Un très grand amour, Franz-Olivier Giesbert Quatrième de couverture  « Sur son lit de souffrances, quelques semaines avant de mourir, maman m'avait mis en garde : "Qu'est-ce que c'est bête, un homme. -Je ne comprends pas.   -C'est bête, égoïste et pas fiable. Antoine, promets-moi de ne jamais te comporter comme un homme." Je me souviens que j'avais hoché la tête. Encore une promesse que je n'ai pas tenue. Je suis toujours resté à l'affût.

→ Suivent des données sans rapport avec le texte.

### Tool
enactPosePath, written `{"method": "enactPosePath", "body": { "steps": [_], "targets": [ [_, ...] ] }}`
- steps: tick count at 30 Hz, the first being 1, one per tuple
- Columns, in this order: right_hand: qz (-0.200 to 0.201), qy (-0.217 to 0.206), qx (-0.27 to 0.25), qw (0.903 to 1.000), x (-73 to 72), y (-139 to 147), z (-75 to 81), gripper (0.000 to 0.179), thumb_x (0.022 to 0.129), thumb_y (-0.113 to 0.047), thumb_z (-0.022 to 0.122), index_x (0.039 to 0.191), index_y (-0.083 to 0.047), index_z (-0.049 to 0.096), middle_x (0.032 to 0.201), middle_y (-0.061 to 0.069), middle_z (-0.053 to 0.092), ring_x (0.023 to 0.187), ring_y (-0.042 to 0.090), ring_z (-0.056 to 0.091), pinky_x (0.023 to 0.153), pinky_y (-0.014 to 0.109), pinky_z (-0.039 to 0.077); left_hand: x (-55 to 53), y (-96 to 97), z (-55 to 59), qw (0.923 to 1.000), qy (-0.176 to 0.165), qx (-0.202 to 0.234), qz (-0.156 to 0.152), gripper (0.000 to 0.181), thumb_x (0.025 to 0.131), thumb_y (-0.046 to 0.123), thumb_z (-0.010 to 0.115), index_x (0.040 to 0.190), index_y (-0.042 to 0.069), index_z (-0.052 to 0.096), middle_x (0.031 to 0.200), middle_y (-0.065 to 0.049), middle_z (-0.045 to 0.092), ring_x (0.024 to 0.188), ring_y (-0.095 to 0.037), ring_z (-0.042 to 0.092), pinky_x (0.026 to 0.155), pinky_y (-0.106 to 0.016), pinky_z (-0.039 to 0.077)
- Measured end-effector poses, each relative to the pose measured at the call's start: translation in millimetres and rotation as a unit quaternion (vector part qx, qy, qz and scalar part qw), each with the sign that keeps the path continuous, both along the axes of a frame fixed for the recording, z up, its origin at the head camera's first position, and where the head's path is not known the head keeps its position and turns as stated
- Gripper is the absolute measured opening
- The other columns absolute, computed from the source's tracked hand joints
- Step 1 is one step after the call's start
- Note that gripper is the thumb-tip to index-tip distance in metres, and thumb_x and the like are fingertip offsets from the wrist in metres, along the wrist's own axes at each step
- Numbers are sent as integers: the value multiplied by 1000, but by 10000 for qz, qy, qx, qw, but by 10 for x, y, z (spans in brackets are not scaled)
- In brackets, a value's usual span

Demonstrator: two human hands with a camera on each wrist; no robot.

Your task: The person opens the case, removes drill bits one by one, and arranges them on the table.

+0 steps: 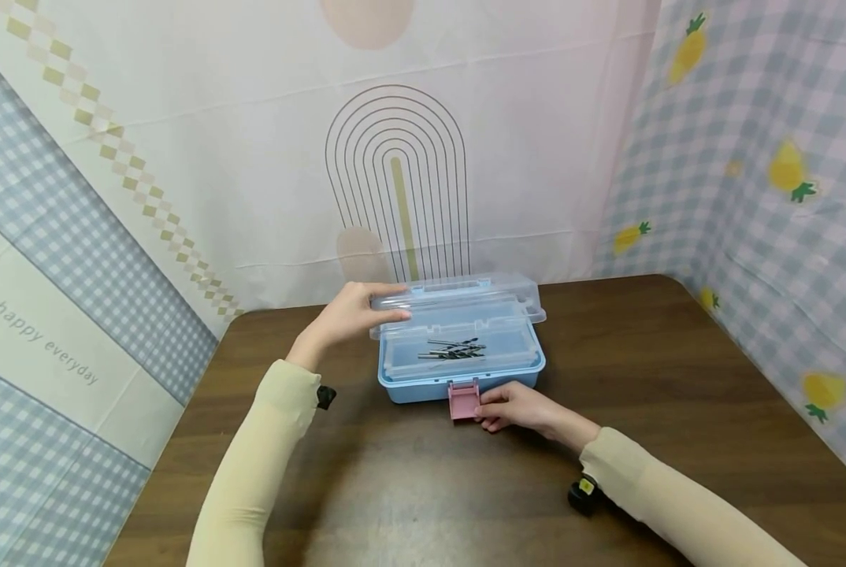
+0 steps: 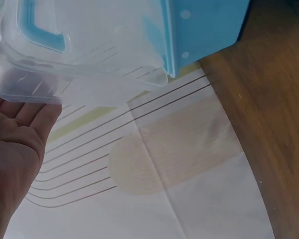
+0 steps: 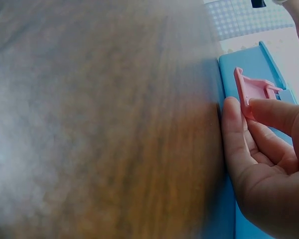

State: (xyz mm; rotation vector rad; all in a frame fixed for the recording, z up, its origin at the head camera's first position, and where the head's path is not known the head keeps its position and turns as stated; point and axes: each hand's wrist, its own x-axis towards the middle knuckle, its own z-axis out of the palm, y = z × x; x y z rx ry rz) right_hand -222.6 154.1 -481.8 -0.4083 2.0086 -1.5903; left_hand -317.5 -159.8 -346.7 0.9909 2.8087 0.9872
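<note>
A blue plastic box (image 1: 419,393) stands on the table with its clear lid (image 1: 522,296) raised and tilted back. My left hand (image 1: 355,309) grips the lid's left end, thumb at the front edge and fingers behind; in the left wrist view the fingers of the left hand (image 2: 15,134) curl at the rim. My right hand (image 1: 518,407) pinches the pink latch (image 1: 464,402) at the box's front, which hangs flipped outward. Close up in the right wrist view, thumb and fingertips hold one corner of that latch (image 3: 256,88). Several dark drill bits (image 1: 454,354) lie in a clear tray (image 1: 399,365) inside.
The brown wooden table (image 1: 423,488) runs forward to a printed cloth wall (image 1: 281,197) close behind the box. A checked cloth with pineapples (image 1: 742,197) hangs along the right side. A light blue handle (image 1: 458,290) is set in the lid.
</note>
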Motion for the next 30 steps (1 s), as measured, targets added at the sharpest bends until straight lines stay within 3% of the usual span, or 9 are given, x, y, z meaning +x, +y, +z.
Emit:
{"method": "enactPosePath", "body": {
  "steps": [4,6,9,12,15,18,21,26,30],
  "targets": [
    [35,6,-12,10000,2,1,9,20,100,-6,62,104,12,67,89,11,71,80,14,67,77,32,59,-66,-4,45,9998,-47,72,153,63,87,60,71,136,20,66,84,-4,71,61,-13,35,70,-35,42],
    [56,5,-41,10000,6,-2,13,20,100,-6,62,105,12,68,90,12,71,81,14,67,77,32,59,-101,-11,73,9997,-71,95,236,63,87,60,71,134,20,67,63,-1,57,59,-13,36,68,-35,42],
    [90,14,-85,9999,14,-7,17,21,99,-7,63,107,12,68,91,13,72,82,14,68,77,32,60,-153,-20,119,9994,-59,144,321,62,87,61,70,132,18,69,54,2,40,50,-13,26,59,-36,40],
    [47,11,-74,10000,22,-8,21,21,99,-7,63,108,11,69,92,14,72,82,15,68,77,32,60,-217,-17,155,9992,-21,196,360,61,88,62,69,130,17,70,58,-1,44,48,-12,24,57,-35,39],
    [-1,-9,-42,10000,30,-5,25,21,99,-8,64,109,10,70,93,15,73,82,15,69,78,33,60,-280,-9,177,9989,-45,229,411,59,89,61,68,128,17,71,77,-2,62,51,-12,28,60,-34,40],
    [-9,-27,-24,10000,36,0,29,22,99,-8,64,110,10,70,93,16,73,82,15,69,78,34,60,-333,1,199,9984,-110,254,486,58,89,60,68,127,16,72,94,-4,68,57,-13,34,64,-33,41],
    [-3,-26,-15,10000,36,5,35,22,99,-8,64,110,10,70,93,17,73,83,16,69,78,34,60,-380,13,226,9975,-230,343,570,58,90,58,69,127,13,71,94,-10,68,62,-15,38,65,-35,41],
    [31,19,9,10000,29,13,43,21,99,-7,64,107,11,70,92,17,73,82,16,69,78,34,60,-467,40,259,9956,-318,504,724,57,90,56,70,125,10,72,112,-6,72,89,-15,59,85,-38,51],
    [50,9,8,10000,24,18,47,20,99,-6,63,107,11,70,92,16,73,82,16,69,78,34,60,-532,55,270,9938,-381,633,833,56,91,55,70,123,10,73,118,-6,71,105,-19,63,94,-44,51]
  ]
}}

Même quand j'étais heureux en ménage, ce qui fut souvent le cas, je continuais à rechercher le très grand amour, celui qui, selon Spinoza, constitue un "accroissement de nous-même". C'est exactement la sensation que j'éprouvais en observant la jeune fille aux cheveux d'or. Je m'accroissais. Je m'élevais aussi. »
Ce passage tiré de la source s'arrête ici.